My interest in the game just sank further; particularly now after missing that play as well. Nevertheless, we find the number while two homophobes endorse Snickers bars from a garage. “Do you have a phone,” the kid asks. I figured, if the kid doesn’t have the phone number for his place of employ, why would he have a cell phone either? Who knows, perhaps it might come in handy in case he’s got the wrong address, especially on a night where the outside temperatures finally gave us something in common with the Midwest. “Here you go,” I say while handing him my cell phone. Not that I have a choice or anything, it’s not like I’m going to send him down to the corner payphone and catch hypothermia. I mean, as obtrusive as this transaction had become, I hadn’t forgotten what it’s like to be 17. Ellen reads him the number from the Yellow Pages. He’s made himself quite comfortable while locating the phantom recipient who’s dinner still rests on our floor…would you like to take a hot bath? Though a moment later his aggravation starts to resonate, tracking down tacos like a lost Mother’s Day bouquet. Ellen and I look at each other wondering why this was so complicated. Seeing the way he got bounced around, you’d think he was seeking Windows tech support or something. Now the kid starts spewing expletives as the ensuing kickoff gets underway. He’s getting a little too comfortable. And while I can relate to his predicament, it’s time for him to get going. I give him the universal twirl-of-the-index-finger sign that says wrap it up baby. He gets the hint, though I have to remind him that the cell phone he’s holding still belongs to me. It’s an honest mistake, like when you pocket a pen someone’s just lent you, yet before leaving, he gives us a ranting diatribe about what a “f—king dickhead” his boss is. I refrained from telling him that he’s likely to be the first of many, as I believe it’s best to learn those hard knocks on your own. Now they’re calling him back to the restaurant, clearly something has gone very much awry. Still though, we tipped him four bucks anyway…just because. Even food delivery comes with panache in Brooklyn.

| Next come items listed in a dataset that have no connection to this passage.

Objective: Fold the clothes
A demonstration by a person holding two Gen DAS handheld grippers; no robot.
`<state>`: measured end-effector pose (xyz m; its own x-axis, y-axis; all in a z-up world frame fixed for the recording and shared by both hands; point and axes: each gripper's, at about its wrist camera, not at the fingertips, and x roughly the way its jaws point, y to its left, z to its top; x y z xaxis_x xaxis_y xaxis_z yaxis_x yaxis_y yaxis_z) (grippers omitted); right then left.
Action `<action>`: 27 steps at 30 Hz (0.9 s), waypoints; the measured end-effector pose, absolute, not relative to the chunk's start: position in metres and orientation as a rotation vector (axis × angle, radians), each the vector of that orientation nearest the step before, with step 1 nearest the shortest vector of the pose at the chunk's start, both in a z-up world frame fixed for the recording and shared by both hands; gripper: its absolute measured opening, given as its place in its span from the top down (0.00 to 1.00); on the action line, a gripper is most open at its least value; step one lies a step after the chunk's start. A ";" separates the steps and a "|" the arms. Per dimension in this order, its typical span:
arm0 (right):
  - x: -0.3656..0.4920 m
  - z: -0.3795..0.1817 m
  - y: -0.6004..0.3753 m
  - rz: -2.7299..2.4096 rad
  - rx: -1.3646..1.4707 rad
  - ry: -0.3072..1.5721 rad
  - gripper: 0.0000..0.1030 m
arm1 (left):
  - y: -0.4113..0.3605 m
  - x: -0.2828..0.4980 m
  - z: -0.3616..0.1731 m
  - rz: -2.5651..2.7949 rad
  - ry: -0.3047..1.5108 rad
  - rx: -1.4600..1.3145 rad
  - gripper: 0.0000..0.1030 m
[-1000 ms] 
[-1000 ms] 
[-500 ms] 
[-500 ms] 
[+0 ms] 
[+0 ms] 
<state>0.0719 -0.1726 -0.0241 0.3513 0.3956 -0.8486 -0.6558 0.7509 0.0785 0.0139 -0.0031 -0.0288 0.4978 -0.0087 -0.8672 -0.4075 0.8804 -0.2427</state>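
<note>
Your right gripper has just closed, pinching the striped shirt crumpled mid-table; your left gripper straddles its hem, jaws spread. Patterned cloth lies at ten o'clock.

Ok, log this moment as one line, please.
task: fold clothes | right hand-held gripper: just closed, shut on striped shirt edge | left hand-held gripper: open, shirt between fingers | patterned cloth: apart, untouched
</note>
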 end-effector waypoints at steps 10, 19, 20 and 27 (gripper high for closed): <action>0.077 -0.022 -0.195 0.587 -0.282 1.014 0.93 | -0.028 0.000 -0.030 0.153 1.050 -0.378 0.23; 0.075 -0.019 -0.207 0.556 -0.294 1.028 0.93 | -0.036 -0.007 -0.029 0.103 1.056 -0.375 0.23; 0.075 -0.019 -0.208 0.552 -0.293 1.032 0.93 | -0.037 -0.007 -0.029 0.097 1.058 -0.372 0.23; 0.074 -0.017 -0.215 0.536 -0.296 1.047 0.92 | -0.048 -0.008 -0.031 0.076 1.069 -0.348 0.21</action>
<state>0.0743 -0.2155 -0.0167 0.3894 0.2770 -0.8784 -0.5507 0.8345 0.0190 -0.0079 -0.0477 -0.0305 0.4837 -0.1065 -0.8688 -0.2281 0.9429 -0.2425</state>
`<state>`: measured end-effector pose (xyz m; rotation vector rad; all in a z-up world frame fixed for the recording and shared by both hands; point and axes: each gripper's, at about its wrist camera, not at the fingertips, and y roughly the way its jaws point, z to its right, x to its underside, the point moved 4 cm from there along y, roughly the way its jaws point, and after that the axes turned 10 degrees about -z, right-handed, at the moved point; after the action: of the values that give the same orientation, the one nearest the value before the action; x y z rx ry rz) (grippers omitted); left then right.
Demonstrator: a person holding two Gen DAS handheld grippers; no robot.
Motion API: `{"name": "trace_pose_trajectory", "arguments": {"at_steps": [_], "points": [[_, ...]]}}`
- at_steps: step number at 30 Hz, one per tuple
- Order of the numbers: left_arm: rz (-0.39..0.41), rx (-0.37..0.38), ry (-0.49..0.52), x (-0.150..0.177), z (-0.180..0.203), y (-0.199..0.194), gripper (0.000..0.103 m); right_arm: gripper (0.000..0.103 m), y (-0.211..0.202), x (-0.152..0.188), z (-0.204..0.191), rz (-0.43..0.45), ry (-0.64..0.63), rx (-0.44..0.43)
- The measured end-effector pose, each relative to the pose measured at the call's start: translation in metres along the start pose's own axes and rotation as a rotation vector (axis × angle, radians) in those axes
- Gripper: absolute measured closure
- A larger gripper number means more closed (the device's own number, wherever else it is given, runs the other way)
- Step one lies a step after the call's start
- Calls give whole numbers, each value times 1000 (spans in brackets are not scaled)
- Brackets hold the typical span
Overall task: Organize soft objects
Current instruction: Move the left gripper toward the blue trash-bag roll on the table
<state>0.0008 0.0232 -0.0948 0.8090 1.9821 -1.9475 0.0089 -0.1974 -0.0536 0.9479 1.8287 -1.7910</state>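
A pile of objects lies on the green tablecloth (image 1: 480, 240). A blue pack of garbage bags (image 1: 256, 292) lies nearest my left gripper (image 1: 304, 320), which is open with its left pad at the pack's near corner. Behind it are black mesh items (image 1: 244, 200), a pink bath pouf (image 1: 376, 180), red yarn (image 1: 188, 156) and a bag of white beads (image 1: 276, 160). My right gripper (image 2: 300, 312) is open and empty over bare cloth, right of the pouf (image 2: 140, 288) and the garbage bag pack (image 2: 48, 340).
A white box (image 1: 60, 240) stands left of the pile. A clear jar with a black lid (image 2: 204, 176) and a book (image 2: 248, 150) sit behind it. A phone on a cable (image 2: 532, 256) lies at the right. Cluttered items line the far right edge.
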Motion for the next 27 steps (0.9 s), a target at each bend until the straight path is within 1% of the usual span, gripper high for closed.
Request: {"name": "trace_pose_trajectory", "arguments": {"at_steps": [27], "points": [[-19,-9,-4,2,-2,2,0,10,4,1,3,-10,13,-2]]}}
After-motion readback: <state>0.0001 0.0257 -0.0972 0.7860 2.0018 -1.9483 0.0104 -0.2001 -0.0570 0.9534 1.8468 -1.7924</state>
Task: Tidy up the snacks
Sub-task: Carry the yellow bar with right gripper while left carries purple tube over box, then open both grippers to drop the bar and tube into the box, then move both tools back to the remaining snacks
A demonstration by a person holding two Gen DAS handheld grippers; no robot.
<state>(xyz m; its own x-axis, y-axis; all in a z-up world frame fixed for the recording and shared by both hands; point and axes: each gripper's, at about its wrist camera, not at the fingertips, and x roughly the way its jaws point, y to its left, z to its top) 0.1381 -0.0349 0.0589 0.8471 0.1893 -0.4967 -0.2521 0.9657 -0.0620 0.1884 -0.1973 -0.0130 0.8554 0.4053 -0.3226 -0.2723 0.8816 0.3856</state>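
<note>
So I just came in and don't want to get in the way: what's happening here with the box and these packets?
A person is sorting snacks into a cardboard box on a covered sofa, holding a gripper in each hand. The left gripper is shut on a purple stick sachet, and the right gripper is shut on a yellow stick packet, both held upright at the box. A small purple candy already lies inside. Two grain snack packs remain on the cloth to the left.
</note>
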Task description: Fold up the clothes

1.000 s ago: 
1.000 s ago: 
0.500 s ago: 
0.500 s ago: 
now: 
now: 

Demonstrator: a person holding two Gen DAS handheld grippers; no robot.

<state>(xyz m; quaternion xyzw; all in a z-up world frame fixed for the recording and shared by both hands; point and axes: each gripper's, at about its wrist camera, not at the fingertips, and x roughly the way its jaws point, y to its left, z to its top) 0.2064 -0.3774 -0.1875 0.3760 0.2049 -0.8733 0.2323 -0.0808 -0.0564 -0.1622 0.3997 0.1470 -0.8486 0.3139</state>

At this point I don’t recall what the score was. Our burritos were a little cold and the refried beans had morphed into spackling putty, but they still had plenty of flavor, and flavor is key. By now, the Super Bowl was simply about savoring the last morsel of football season hoping, as I do each Sunday night, that the weekend will hang around just a little longer. Like every Super Bowl, this game will be boiled down to a few plays then looped incessantly during the fortnight before the Big Game in the years to come. As for SB XLI, Ellen went to bed shortly after what’s-his-name from Indy ran Rex Grossman’s interception back for a touchdown. I at least hung around to the end while wet confetti extinguished the final embers of the 2006 season. Out, out, brief candle…it was soon time to hit the sack myself.